BEGIN
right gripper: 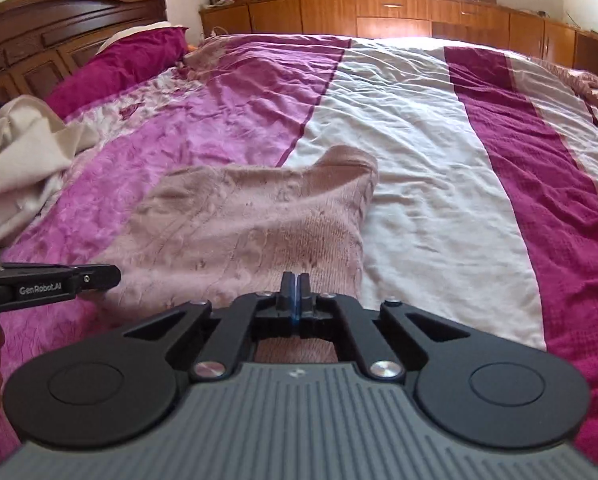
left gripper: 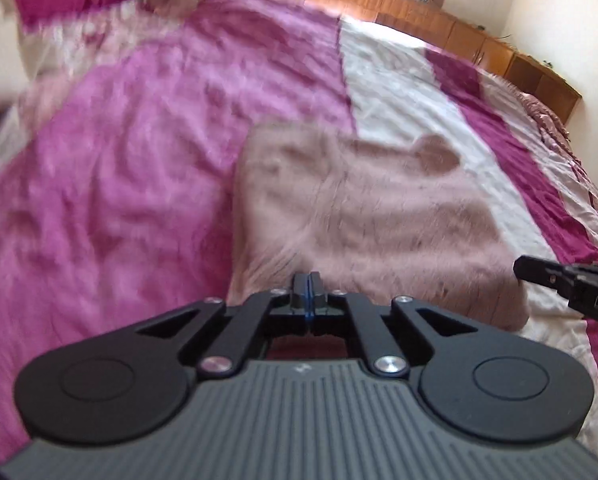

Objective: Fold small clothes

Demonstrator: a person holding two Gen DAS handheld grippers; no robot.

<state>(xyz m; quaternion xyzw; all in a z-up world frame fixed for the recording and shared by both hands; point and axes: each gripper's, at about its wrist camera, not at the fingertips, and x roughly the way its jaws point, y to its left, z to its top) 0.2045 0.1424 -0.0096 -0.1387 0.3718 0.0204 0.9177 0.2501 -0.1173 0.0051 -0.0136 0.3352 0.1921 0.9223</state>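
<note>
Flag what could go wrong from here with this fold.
1. Both hand-held grippers, left and right, have their jaws together at the sweater's near edge with no cloth visibly between them, so a lift may come up empty.
2. The sweater's far corner is bunched; folding now could lock in that lump.

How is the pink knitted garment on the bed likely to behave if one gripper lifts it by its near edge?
The pink knitted garment would probably drape and sag, since it lies limp with soft wrinkles on the bedspread. Its fuzzy knit looks grippy rather than slippery. Its raised far corner suggests it unfolds easily when pulled.
</note>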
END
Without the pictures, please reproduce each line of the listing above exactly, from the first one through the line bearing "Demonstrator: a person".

right gripper: 
left gripper: 

Objective: Fold small clothes

Demonstrator: a person holding two Gen DAS handheld grippers; no robot.

Output for the exercise is complete.